The BioVigil badge sensed when users had applied alcohol-based sanitiser or washed hands with soap and water.

“Good hand hygiene is one of the single biggest things a hospital can do to reduce the incidence of Healthcare Acquired Infections (HAI’s),” Mr Morrison said.

“It’s importance is why there is a benchmark level set by the Australian Commission on Safety and Quality and reported in the myHospitals website.

“Private hospitals are doing well against this benchmark (just over 85 per cent at the end of 2018).

“sportsmed was at 90.4 per cent for this same period but we believe we should and could do better.

“Indications from initial use of the system show we are now at 97 per cent.”

Mr Morrison added staff at the hospital were excited about the technology.

“Like all change processes, we have engaged with staff through the journey to implementation with clear messaging around how the technology will help them provide the best patient care and experience,” he said.

“We have just finished week one and have a number of staff really championing the system and its benefits.

“It has been a challenge getting everyone trained but we have made it and now look forward to providing feedback to staff highlighting the success stories.”

And according to Mr Morrison, it’s the patients who will really benefit from the technology.
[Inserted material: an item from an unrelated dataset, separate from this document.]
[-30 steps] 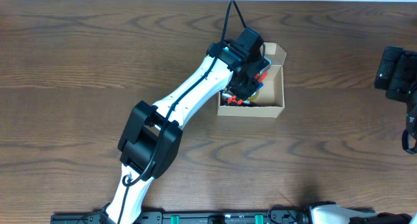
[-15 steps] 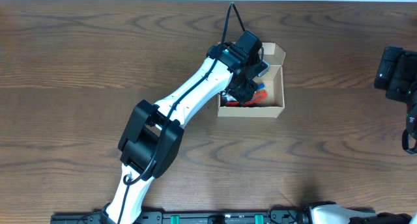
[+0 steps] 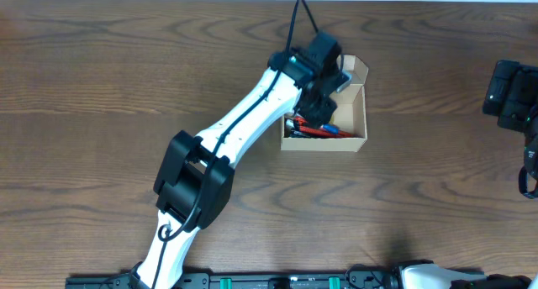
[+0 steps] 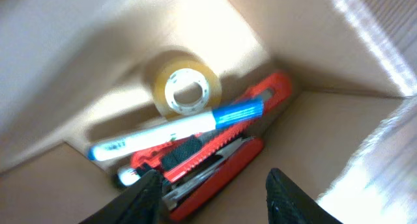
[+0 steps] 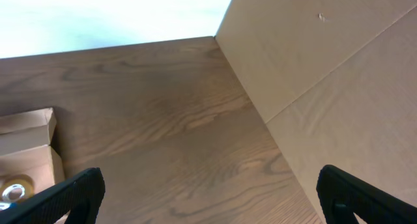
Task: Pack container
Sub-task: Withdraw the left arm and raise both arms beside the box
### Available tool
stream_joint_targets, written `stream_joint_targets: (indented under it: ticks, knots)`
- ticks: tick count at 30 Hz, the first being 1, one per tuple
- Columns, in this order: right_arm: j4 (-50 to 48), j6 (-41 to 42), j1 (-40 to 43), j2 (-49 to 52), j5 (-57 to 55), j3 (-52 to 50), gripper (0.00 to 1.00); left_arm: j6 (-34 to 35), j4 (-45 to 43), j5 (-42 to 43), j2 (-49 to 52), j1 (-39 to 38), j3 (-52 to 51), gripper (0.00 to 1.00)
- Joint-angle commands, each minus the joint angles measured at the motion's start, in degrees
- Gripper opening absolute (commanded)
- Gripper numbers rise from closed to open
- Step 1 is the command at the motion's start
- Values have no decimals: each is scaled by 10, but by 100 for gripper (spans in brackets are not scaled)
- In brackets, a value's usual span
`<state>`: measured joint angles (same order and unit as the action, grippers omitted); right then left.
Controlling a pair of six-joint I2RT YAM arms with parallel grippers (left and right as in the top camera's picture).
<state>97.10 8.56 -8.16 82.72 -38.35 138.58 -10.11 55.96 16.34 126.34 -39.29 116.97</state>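
Evidently mid-packing: the left tool (image 4: 212,185), half-open and empty, hangs over the container (image 3: 324,144), marker (image 4: 176,126) beneath it; next, withdraw upward.

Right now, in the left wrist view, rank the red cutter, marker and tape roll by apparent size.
1. red cutter, longest
2. marker
3. tape roll, though it lies farthest from the camera, so this place is unsure
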Motion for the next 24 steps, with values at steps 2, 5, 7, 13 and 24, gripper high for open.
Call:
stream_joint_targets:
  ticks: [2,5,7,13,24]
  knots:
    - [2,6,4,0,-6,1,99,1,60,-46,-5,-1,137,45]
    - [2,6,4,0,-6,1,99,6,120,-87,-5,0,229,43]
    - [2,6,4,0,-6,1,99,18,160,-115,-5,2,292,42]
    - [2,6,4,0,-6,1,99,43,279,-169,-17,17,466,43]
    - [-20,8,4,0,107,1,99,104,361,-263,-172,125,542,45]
“Patients can be assured that we are providing a safe environment for their care, and the visual nature of the system at all points of care means they can see that those caring for them have performed appropriate hand hygiene,” he said.

“The system is very visual and we engage with patients in regards to the system to empower them to question when a badge indicates someone hasn’t washed their hands. This is empowering for patients.”

BioVigil’s CEO, Sanjay Gupta, said they were proud to have sportsmed as their first Australian customer.

He said the technology created a strong culture of patient safety in hospitals and empowered patients by protecting against HAI’s.

“Proper hand hygiene, which includes hand washing and the use of alcohol-based sanitiser, is the single most effective method in preventing transmission of infections,” he said.

“Infection preventionists and nurse managers don’t have time to remind and coach healthcare workers to clean their hands at every hand hygiene opportunity, but BioVigil does.”

Mr Morrison said sportsmed were always on the lookout for ways to be at the forefront of improving patient care and experience.

“I believe that technology will continue to play a big part in improving outcomes (in health care) moving forward,” he said.

“Smart, relevant and relatively inexpensive technologies like this one will probably gain traction, particularly where they solve specific problems and make marked differences.”

Sportsmed is a healthcare provider with a private orthopaedic hospital and specialist clinics across a number of locations. Its state-of-the-art health care hub at Stepney, South Australia, is the only purpose-built orthopaedic facility in Australia.